Global Market Outlook on Clinical IT
The eClinical solutions market is expected to reach $7.36 billion by 2022 at a CAGR of 12–13 percent
The eClinical technologies market, driven by increased R&D expenditure in the pharma sector, had a market value of $4.2 billion in 2017
The US represents the largest market for eClinical solutions, owing to the presence of big outsourcing firms and increasing R&D in the region
The global eClinical trials market is shifting from developed countries to developing economies, bolstered by the increase in the number of CROs, life-science research companies, and the presence of less stringent regulatory guidelines compared to developed countries
The APAC is the fastest growing market for e-clinical trials with a CAGR of 13.6 per cent. This is driven largely by the huge number of clinical studies and pressure to expedite clinical trials. The APAC eClinical solutions market is expected to reach $3.7 billion by 2020
The need to accelerate clinical trials and keep the costs low, traditional clinical trial methods will increasingly shift toward a technology-friendly eClinical approach. Asia is highly attractive market for the future of eClinical solutions because the participants there are early adopters of technology, including mobility
eClinical Solutions Market Segmentation
eClinical solutions will enable effective planning, tracking, and execution of the healthcare data base across different countries. The eClinical solutions market can be segmented based on the product type as follows:
EDC-adoption of EDC systems by pharmaceuticals to operate clinical trials is predicted to provide this market with lucrative growth.
Advancement in technologies is considered to be the most important market driver.
CTMS-CTMS contributes to a major share of clinical trial technologies market, followed by RTMS. The global CTMS market is expected to reach $2.3 billion by 2022 at a CAGR of around 11.4 percent.
RTSM is gaining increased importance with the growth in Interactive Voice Response (IVR), Interactive Web Response (IWR) and is expected to hold a market value of $750 million to $1 billion.

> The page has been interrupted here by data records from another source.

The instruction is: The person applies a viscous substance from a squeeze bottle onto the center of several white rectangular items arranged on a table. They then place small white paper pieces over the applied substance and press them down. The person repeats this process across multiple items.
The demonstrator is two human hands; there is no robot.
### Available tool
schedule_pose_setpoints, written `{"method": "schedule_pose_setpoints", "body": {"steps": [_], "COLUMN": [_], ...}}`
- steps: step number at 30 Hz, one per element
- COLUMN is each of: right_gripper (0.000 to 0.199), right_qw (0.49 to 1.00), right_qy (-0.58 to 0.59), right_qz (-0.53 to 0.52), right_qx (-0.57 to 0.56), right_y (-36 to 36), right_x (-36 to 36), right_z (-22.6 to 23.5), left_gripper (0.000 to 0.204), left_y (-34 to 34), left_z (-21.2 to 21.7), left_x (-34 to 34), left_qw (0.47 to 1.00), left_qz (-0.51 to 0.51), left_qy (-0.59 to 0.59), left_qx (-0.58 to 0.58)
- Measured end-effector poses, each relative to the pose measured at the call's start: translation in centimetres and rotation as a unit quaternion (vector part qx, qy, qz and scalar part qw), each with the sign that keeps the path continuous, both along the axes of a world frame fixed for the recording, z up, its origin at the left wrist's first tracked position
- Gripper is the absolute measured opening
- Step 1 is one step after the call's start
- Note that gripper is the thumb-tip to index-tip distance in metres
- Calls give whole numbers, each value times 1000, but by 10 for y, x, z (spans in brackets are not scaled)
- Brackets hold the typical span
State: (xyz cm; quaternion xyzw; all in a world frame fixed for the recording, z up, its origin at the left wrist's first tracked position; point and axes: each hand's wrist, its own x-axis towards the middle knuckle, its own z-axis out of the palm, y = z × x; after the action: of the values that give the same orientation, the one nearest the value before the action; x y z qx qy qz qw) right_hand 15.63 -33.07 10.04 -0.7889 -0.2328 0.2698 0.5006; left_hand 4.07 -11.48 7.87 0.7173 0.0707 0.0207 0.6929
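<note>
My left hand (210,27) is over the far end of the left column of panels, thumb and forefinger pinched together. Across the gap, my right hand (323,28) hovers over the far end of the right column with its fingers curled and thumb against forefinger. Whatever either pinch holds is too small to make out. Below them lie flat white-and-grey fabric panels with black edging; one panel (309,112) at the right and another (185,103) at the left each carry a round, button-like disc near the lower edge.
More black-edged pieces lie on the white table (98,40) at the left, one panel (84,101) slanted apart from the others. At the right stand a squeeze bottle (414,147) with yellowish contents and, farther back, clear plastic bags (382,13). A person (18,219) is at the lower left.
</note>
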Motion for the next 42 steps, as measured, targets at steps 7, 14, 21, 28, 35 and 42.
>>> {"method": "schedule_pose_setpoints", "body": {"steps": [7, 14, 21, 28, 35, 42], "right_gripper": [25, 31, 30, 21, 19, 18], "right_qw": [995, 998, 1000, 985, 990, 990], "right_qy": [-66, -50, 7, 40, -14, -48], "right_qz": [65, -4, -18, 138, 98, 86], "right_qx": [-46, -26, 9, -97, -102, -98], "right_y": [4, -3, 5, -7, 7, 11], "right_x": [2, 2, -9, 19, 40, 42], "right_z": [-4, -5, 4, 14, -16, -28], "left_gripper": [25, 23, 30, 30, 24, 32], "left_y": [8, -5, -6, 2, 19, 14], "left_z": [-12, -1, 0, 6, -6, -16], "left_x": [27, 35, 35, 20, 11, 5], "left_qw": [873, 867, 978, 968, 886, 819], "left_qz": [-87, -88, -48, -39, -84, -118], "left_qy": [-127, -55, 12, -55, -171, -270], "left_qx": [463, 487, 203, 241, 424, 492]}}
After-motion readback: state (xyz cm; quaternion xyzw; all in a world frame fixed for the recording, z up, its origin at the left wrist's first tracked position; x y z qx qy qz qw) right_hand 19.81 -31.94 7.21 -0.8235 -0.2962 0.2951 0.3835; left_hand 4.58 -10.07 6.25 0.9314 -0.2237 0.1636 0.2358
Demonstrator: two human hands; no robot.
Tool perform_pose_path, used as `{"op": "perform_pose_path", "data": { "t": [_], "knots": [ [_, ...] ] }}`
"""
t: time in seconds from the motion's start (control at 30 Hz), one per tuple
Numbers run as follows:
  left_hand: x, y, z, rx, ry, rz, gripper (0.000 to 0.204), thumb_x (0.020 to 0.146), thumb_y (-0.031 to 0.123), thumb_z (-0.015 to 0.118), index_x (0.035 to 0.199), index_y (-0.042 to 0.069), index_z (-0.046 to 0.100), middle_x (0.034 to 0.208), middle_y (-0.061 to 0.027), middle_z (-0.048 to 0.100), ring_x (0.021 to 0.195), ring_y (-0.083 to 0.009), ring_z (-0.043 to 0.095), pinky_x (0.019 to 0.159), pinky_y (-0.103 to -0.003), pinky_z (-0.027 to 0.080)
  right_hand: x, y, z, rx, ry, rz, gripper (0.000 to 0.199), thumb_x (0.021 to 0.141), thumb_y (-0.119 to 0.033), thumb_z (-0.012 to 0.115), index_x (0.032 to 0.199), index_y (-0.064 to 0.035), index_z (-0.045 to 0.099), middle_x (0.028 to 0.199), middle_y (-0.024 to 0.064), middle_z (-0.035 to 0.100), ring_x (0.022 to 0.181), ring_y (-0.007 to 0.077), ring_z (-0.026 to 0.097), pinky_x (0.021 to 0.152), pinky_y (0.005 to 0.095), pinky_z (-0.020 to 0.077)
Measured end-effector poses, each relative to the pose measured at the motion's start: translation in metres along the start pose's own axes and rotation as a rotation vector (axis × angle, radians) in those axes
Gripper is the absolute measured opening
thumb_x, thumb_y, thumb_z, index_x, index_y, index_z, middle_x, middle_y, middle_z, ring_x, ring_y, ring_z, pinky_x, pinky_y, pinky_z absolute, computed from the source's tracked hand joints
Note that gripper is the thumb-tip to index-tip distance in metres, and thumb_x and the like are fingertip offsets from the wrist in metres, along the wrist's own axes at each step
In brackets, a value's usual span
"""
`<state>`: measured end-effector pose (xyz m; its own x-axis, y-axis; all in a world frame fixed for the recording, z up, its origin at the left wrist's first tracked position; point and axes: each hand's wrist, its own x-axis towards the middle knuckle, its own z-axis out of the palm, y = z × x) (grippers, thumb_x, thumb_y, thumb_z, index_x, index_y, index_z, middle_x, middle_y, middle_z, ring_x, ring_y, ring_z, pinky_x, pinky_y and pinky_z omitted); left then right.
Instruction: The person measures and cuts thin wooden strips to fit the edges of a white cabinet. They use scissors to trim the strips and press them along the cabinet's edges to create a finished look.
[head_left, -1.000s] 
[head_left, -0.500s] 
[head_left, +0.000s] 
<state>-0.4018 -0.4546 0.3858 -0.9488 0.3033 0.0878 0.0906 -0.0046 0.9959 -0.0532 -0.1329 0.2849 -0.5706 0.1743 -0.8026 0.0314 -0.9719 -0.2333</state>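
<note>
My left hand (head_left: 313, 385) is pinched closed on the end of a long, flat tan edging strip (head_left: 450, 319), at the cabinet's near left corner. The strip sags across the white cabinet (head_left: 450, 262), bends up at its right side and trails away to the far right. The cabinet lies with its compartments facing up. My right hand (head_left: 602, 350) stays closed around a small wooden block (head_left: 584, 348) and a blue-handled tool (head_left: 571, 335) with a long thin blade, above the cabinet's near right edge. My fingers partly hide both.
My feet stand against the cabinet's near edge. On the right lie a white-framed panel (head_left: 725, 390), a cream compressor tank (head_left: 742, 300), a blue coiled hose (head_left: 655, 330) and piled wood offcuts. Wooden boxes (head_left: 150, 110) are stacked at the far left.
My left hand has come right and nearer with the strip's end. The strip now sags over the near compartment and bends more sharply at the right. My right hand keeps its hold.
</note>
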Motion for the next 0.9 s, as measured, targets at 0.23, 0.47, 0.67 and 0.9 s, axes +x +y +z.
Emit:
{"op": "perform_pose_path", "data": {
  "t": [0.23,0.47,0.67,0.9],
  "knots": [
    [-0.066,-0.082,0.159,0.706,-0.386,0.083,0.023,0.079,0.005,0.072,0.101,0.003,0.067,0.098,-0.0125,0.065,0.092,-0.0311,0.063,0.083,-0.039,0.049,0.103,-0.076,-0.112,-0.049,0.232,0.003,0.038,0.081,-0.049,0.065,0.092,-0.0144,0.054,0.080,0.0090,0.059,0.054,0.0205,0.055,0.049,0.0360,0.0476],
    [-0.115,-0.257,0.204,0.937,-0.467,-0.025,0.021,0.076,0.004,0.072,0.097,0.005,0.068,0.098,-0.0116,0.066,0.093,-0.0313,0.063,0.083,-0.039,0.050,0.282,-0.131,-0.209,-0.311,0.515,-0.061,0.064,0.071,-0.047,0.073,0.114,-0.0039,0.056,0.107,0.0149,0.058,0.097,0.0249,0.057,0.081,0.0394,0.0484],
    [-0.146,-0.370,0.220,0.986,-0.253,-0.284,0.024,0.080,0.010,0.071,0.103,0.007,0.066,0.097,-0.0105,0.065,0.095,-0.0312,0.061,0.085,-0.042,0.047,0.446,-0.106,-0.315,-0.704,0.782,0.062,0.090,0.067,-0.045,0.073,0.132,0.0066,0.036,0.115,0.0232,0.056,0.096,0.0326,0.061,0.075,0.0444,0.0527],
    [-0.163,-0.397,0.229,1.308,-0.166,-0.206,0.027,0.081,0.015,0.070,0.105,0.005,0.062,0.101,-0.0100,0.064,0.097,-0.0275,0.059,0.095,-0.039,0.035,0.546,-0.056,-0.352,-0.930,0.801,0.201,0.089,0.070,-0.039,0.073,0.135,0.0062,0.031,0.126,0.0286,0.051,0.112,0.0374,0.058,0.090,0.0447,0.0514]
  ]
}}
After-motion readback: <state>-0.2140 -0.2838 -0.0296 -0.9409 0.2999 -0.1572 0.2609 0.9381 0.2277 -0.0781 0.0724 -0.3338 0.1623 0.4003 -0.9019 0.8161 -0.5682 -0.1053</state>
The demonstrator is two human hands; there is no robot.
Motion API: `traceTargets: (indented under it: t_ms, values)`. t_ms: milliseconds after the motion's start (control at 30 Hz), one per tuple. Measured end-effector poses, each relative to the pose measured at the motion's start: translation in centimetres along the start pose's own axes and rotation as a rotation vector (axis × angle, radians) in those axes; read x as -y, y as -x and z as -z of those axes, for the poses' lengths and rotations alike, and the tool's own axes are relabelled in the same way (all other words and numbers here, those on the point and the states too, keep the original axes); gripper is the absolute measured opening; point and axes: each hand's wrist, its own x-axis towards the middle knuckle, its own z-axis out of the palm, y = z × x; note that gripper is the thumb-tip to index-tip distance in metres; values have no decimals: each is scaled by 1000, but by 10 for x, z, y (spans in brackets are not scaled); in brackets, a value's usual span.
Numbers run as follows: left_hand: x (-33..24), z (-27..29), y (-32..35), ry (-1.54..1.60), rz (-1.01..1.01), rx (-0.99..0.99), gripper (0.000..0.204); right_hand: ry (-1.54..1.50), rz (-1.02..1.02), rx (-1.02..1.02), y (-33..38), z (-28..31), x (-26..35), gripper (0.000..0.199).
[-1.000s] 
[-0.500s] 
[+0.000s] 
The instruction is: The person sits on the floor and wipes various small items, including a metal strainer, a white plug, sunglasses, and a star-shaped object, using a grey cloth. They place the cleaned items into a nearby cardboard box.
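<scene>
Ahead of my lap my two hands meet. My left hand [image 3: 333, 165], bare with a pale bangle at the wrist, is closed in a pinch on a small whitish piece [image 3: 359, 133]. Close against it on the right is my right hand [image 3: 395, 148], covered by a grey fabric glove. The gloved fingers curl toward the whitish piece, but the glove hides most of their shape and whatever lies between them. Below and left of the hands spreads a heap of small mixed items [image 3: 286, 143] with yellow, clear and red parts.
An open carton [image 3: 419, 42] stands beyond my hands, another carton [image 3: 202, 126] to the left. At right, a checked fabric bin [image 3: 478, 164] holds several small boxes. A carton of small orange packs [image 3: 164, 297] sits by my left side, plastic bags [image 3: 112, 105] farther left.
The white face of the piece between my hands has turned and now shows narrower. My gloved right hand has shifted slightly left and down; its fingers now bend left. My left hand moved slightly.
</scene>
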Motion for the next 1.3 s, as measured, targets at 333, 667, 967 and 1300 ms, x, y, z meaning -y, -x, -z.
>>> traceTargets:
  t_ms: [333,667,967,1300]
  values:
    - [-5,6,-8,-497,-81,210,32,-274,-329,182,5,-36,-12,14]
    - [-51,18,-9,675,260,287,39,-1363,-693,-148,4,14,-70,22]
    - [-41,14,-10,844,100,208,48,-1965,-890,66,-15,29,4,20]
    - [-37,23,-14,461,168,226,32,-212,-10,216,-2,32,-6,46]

Increasing demand to collect patient self-reports through mobile and digital technologies makes eCOA/ePROs to grow at a faster pace than other technologies.
Drivers and Constraints
- Rising government support for clinical trial through grants and funding
- Increasing need for software solutions during the clinical trials
- Rising R&D expenditure by pharmaceutical and biotech companies in the sector is leading to the adoption of technologies that provide cost-effective solutions
- Rise in the need for better data standardization
- Rising number of clinical trials, especially across emerging countries in the Asia-Pacific region, offers growth opportunities for vendors of eClinical solutions
- Stringent and lengthy government regulations
- Shortage of skilled research professionals in the field
- Concerns over patient data privacy
- Lack of awareness in the society about the benefits of eClinical solutions
- Import/export regulations related to pharma packages. Adhering to both local and global regulatory guidelines is creating a big challenge
- Data Charges - Reimbursement of data charges incurred by patients. Proper contracts for the data plan
Technology Trend - mHealth
Usage of Mobile Technology in Clinical Trials
- Provide patients with access to studies that are active and recruiting patients
- Allow investigators to access various study materials and tools
- Offer site training in different iterations, depending on the audience
- Patient retention activities, such as study visit reminders, medication and diary reminders. There are some new retention techniques, such as online communities, gamification, etc
- Study-specific mobile applications
- Disease-specific medical devices
- Better eCOA Platform
New Technologies and Case Studies
Study-specific Mobile Applications
As an alternative to Investigator kits, mobile apps can provide study information along with alerts to sites on updates in the study, such as protocol amendments or changes.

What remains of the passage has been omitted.